On May 20, HSBC joined a growing chorus of voices. It upgraded British stocks to ‘overweight’ from ‘neutral’. This means it is recommending that its clients increase their investments in UK shares.
And it raised its target price for the FTSE 100 from 8,100 to 8,750, which would be 6% higher than the current level of 8,235.
Why has HSBC turned bullish?
The investment bank cited a myriad of reasons for this upgrade.
First, it noted that the FTSE 350 index is cheap relative to its historical levels and other markets. In fact, it calculated that London’s discount to New York is currently 23% wider than usual.
This could lead to more mergers and acquisitions.
Second, it argued that higher commodity prices (benefitting FTSE miners), along with US dollar strength (benefitting global firms), are boosts for performance.

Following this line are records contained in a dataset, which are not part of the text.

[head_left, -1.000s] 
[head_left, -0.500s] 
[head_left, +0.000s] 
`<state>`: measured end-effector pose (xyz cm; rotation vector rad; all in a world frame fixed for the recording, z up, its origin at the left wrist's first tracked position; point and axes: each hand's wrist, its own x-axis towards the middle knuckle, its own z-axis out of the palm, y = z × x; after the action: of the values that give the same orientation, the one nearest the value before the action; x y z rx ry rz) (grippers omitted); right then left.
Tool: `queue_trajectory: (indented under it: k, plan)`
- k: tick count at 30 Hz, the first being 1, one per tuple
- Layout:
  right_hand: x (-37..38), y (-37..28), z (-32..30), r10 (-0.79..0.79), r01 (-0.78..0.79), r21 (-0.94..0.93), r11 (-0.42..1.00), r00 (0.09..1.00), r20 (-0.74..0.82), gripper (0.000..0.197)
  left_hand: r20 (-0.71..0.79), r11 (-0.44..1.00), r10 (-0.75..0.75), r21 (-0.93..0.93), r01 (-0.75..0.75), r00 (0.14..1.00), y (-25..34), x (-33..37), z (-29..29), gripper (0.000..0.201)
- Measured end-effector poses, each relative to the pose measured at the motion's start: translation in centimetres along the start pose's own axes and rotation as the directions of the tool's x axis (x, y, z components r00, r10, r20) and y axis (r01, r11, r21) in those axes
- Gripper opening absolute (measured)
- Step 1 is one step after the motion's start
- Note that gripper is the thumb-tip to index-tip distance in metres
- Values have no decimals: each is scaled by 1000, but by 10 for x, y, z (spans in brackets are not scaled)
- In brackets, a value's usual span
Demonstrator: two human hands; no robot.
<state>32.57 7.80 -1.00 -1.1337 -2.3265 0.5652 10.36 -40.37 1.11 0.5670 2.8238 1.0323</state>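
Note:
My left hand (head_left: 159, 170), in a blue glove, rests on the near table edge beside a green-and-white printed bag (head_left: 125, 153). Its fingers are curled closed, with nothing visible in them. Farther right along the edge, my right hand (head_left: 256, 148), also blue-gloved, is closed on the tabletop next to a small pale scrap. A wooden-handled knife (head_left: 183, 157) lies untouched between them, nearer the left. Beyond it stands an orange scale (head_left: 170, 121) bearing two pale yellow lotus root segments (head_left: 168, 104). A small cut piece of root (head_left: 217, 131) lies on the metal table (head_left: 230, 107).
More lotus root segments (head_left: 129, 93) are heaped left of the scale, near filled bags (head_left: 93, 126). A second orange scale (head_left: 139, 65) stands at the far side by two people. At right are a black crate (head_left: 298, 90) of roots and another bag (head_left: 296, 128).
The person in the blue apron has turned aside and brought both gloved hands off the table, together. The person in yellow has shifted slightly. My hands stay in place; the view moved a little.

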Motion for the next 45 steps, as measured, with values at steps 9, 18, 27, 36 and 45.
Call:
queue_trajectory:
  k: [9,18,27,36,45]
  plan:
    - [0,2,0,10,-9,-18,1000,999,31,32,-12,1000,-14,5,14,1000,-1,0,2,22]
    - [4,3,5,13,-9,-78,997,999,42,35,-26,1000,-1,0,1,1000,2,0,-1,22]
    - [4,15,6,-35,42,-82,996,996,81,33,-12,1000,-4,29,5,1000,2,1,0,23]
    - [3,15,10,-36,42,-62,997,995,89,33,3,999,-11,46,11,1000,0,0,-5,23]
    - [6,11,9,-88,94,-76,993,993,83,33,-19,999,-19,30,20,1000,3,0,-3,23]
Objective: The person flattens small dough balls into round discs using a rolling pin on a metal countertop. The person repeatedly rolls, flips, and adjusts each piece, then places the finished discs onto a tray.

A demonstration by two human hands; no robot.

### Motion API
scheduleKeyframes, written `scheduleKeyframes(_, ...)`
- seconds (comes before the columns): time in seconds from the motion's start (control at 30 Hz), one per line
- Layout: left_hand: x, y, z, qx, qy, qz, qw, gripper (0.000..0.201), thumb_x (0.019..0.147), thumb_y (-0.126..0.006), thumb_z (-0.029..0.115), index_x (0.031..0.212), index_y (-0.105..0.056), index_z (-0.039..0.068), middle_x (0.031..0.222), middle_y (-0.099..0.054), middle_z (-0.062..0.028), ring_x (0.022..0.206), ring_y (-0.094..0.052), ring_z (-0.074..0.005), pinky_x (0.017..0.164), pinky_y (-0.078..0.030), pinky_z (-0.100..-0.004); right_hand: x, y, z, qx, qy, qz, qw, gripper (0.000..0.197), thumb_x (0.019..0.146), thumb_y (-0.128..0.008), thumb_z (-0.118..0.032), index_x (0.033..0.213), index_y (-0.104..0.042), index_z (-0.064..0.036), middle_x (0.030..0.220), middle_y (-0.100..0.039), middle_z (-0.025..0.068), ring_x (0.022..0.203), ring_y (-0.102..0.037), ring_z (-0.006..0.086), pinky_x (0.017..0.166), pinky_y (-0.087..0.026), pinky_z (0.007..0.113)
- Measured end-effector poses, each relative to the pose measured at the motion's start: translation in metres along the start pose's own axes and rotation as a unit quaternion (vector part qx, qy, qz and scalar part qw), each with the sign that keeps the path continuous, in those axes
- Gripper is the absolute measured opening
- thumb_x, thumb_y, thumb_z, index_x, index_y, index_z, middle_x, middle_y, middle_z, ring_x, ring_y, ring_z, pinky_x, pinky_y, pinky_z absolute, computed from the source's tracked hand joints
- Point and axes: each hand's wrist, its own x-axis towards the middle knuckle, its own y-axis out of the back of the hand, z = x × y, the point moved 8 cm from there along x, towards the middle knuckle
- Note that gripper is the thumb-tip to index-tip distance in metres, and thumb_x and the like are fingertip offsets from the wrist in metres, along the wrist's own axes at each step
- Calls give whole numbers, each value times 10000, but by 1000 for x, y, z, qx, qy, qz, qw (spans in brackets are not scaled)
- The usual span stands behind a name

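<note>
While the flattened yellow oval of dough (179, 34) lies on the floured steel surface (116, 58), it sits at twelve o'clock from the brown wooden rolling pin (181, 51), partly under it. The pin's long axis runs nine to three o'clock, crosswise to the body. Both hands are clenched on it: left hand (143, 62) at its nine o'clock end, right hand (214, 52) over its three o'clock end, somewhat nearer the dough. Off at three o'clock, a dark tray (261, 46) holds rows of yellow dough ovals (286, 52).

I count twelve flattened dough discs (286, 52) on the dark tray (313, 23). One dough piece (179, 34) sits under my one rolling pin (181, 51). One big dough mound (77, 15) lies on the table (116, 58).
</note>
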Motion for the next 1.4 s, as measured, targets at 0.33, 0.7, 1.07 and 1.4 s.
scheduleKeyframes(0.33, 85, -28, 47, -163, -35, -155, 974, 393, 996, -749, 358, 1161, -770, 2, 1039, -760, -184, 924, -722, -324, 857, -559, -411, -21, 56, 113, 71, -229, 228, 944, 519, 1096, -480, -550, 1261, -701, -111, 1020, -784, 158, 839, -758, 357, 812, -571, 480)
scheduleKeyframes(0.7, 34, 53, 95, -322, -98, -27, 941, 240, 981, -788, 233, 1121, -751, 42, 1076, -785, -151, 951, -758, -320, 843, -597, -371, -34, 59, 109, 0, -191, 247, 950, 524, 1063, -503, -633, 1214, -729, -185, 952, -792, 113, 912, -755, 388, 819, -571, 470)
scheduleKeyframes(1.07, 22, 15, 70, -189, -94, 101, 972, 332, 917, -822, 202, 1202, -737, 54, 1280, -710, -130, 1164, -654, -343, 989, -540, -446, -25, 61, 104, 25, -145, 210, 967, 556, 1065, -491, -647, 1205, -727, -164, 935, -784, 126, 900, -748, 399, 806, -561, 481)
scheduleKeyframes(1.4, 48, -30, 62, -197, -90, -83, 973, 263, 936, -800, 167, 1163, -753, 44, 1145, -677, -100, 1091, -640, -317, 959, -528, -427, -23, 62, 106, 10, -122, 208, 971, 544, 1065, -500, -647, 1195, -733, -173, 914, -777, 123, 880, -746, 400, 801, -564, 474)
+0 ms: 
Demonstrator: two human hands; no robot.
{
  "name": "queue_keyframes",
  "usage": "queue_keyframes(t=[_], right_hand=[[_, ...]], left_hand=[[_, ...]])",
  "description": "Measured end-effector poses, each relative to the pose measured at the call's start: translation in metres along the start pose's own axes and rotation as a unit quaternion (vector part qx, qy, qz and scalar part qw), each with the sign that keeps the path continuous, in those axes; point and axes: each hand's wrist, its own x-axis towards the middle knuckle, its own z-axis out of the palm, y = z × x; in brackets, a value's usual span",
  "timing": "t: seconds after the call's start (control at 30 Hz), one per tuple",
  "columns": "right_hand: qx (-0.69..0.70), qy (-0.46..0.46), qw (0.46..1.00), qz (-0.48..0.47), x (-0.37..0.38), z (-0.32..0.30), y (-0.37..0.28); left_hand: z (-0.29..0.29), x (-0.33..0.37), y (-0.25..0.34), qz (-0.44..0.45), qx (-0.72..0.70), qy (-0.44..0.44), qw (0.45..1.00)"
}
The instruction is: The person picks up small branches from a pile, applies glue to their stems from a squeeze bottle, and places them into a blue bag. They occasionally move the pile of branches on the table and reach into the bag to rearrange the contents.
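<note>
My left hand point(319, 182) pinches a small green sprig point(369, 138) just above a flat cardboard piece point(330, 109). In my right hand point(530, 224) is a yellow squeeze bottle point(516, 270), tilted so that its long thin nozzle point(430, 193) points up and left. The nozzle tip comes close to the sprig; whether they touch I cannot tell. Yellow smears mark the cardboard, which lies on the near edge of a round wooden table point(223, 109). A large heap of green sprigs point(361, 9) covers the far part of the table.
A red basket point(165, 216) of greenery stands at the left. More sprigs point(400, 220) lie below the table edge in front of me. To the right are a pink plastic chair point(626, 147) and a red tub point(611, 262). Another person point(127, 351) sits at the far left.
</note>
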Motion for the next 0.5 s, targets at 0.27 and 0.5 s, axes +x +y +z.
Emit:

Third, FTSE dividend yields and share buybacks “outstrip” other markets.
Finally, the analysts said that “the long-term structural overhang of UK pension fund selling is at an end; they simply have no more UK equities left to sell”.
This last point is an interesting one. UK pension and insurance funds have cut their exposure to UK shares from 53% in 1997 to just 4.2% today.
Collectively, institutional investors have pulled an estimated £1.9trn from the London Stock Exchange over the past three decades, according to HSBC.
But how large can these remaining holdings be? Surely we’re nearing a bottom in the mass selling!
What to do?
Essentially, there are two ways to approach this. Firstly, I could just buy a broad-based FTSE 350 tracker fund to try to capture this potential value.
That is, I could buy the entire haystack rather than trying to find the needles in it, to paraphrase index fund pioneer John Bogle.
Or I could try to find individual opportunities by focusing on undervalued stocks that I think might offer better long-term returns. This is how I’m approaching things with my own portfolio.
A titanic yield
For me, a FTSE 100 stock that epitomises deep value is British American Tobacco (LSE: BATS).
It is trading on a forward price-to-earnings (P/E) ratio of 6.5. That’s a wide discount to its historical and peer group average.
Indeed, US rival Philip Morris International is trading on a forward P/E multiple of 16.1!
Then there is a monster 9.8% dividend yield, while the firm has also committed £700m to buying back its own shares in 2024, then £900m for 2025. This programme is fully funded by a part disposal in India’s ITC.
Of course, due to ethical considerations, pension funds aren’t ever likely to start piling back into tobacco stocks. But I suspect most of the heavy institutional selling might be over.
As always, the main risk here is declining overall cigarette volumes, which could hit profits in the coming years.
Nevertheless, by 2026, the company still expects to achieve 3%-5% growth in organic revenue, while growing underlying operating profit in the mid-single digits.
I’ve been buying the stock for its near-10% yield in a bid to boost my passive income.